*TASK ITEM:*
Lines in the listing under this task are to be copied exactly.

[DATA SHOWN]

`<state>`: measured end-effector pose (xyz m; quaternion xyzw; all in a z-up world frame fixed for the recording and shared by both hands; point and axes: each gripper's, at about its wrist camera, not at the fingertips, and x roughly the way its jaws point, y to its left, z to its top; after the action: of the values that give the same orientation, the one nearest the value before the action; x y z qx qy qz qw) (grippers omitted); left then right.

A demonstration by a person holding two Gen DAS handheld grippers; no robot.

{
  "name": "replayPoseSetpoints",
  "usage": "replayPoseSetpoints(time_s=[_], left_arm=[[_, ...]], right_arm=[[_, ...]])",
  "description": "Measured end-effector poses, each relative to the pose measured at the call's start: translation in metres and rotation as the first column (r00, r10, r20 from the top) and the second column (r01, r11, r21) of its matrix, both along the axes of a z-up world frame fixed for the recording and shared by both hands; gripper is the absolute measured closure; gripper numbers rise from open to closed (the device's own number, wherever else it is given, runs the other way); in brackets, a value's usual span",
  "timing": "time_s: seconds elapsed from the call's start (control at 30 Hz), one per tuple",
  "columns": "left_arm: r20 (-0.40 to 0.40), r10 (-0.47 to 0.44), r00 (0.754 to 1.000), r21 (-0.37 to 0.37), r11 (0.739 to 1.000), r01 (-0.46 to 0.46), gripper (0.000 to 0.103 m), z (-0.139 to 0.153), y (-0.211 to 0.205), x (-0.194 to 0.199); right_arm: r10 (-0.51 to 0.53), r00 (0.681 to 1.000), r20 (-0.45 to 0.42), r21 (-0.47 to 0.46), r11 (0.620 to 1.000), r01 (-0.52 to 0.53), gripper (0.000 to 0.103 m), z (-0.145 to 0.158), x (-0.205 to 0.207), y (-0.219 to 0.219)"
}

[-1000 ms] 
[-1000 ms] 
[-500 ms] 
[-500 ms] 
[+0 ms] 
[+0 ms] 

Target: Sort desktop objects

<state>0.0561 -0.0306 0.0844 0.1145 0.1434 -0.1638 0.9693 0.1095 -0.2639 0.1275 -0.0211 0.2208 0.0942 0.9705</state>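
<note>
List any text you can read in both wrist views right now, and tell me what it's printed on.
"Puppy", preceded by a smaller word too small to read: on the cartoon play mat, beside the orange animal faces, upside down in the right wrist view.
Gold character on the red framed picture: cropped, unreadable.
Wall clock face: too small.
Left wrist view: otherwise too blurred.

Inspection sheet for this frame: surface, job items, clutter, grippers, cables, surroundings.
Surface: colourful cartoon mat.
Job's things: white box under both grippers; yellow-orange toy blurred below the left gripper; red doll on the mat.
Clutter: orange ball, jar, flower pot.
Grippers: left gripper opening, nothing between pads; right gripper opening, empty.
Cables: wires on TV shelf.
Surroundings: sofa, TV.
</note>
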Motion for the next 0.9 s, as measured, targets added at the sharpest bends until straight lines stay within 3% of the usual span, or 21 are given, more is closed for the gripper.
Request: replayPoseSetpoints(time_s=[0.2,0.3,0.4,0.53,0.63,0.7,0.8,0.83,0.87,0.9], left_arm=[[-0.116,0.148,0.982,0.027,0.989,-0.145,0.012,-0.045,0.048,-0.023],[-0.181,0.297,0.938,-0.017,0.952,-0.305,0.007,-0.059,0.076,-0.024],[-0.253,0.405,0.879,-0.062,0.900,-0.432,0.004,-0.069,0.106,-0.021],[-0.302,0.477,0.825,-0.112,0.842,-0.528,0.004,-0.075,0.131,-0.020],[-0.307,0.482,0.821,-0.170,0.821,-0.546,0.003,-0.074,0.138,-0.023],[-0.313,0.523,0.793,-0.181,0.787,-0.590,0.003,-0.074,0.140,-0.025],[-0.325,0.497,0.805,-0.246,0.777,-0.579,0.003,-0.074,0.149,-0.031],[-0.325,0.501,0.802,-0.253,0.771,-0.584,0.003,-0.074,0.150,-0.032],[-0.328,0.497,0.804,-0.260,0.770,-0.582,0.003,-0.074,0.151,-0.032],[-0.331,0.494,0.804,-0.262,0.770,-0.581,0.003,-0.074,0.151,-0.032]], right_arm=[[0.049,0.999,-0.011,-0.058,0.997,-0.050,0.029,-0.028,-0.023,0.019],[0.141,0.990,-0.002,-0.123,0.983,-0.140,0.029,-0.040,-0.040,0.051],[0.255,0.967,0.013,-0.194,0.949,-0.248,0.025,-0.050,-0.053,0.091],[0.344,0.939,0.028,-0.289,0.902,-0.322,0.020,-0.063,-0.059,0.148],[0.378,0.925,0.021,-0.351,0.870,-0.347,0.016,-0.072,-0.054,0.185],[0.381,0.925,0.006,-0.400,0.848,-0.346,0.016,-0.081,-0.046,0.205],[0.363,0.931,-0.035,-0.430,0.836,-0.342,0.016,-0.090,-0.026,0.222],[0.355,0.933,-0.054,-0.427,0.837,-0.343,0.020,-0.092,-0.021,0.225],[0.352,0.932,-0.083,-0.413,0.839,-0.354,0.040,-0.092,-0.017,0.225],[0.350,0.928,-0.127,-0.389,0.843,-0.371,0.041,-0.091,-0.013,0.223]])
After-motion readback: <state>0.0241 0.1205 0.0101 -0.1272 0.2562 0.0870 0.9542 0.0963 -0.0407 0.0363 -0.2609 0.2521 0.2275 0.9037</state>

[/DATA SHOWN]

*EXERCISE ANSWER:*
`<state>`: measured end-effector pose (xyz m; quaternion xyzw; all in a z-up world frame fixed for the recording and shared by both hands; point and axes: each gripper's, at about its wrist camera, not at the fingertips, and x roughly the way its jaws point, y to its left, z to its top; after the action: of the values that give the same orientation, the one nearest the value before the action; x y z qx qy qz qw) (grippers omitted); left then right.

A demonstration by a person holding two Gen DAS handheld grippers; no robot.

{
  "name": "replayPoseSetpoints",
  "usage": "replayPoseSetpoints(time_s=[_], left_arm=[[_, ...]], right_arm=[[_, ...]])",
  "description": "Measured end-effector poses, each relative to the pose measured at the call's start: translation in metres and rotation as the first column (r00, r10, r20 from the top) and the second column (r01, r11, r21) of its matrix, both along the axes of a z-up world frame fixed for the recording and shared by both hands; gripper is the absolute measured closure; gripper numbers rise from open to closed (the device's own number, wherever else it is given, runs the other way); in brackets, a value's usual span",
  "timing": "time_s: seconds elapsed from the call's start (control at 30 Hz), one per tuple",
  "columns": "left_arm: r20 (-0.40 to 0.40), r10 (-0.47 to 0.44), r00 (0.754 to 1.000), r21 (-0.37 to 0.37), r11 (0.739 to 1.000), r01 (-0.46 to 0.46), gripper (0.000 to 0.103 m), z (-0.139 to 0.153), y (-0.211 to 0.205), x (-0.194 to 0.199); right_arm: r10 (-0.51 to 0.53), r00 (0.681 to 1.000), r20 (-0.45 to 0.42), r21 (-0.47 to 0.46), r11 (0.620 to 1.000), r01 (-0.52 to 0.53), gripper (0.000 to 0.103 m), z (-0.145 to 0.158), x (-0.205 to 0.207), y (-0.219 to 0.219)"
}

[-1000 ms] 
[-1000 ms] 
[-500 ms] 
[-500 ms] 
[+0 ms] 
[+0 ms] 

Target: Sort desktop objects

<state>0.0561 -0.0306 0.0844 0.1145 0.1434 -0.1638 0.9693 0.1095 -0.2639 0.1275 -0.0211 0.2208 0.0942 0.9705</state>
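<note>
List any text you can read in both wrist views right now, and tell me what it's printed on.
"Puppy", preceded by a smaller word too small to read: on the cartoon play mat, beside the orange animal faces, upside down in the right wrist view.
Gold character on the red framed picture: cropped, unreadable.
Wall clock face: too small.
Left wrist view: otherwise too blurred.

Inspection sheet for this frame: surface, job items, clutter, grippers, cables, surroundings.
Surface: colourful cartoon mat.
Job's things: white box under both grippers; yellow-orange toy blurred below the left gripper; red doll on the mat.
Clutter: orange ball, jar, flower pot.
Grippers: left gripper opening, nothing between pads; right gripper opening, empty.
Cables: wires on TV shelf.
Surroundings: sofa, TV.
</note>
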Motion for the next 0.9 s, as measured, targets added at the sharpest bends until straight lines stay within 3% of the usual span, or 21 are given, more is closed for the gripper.
Request: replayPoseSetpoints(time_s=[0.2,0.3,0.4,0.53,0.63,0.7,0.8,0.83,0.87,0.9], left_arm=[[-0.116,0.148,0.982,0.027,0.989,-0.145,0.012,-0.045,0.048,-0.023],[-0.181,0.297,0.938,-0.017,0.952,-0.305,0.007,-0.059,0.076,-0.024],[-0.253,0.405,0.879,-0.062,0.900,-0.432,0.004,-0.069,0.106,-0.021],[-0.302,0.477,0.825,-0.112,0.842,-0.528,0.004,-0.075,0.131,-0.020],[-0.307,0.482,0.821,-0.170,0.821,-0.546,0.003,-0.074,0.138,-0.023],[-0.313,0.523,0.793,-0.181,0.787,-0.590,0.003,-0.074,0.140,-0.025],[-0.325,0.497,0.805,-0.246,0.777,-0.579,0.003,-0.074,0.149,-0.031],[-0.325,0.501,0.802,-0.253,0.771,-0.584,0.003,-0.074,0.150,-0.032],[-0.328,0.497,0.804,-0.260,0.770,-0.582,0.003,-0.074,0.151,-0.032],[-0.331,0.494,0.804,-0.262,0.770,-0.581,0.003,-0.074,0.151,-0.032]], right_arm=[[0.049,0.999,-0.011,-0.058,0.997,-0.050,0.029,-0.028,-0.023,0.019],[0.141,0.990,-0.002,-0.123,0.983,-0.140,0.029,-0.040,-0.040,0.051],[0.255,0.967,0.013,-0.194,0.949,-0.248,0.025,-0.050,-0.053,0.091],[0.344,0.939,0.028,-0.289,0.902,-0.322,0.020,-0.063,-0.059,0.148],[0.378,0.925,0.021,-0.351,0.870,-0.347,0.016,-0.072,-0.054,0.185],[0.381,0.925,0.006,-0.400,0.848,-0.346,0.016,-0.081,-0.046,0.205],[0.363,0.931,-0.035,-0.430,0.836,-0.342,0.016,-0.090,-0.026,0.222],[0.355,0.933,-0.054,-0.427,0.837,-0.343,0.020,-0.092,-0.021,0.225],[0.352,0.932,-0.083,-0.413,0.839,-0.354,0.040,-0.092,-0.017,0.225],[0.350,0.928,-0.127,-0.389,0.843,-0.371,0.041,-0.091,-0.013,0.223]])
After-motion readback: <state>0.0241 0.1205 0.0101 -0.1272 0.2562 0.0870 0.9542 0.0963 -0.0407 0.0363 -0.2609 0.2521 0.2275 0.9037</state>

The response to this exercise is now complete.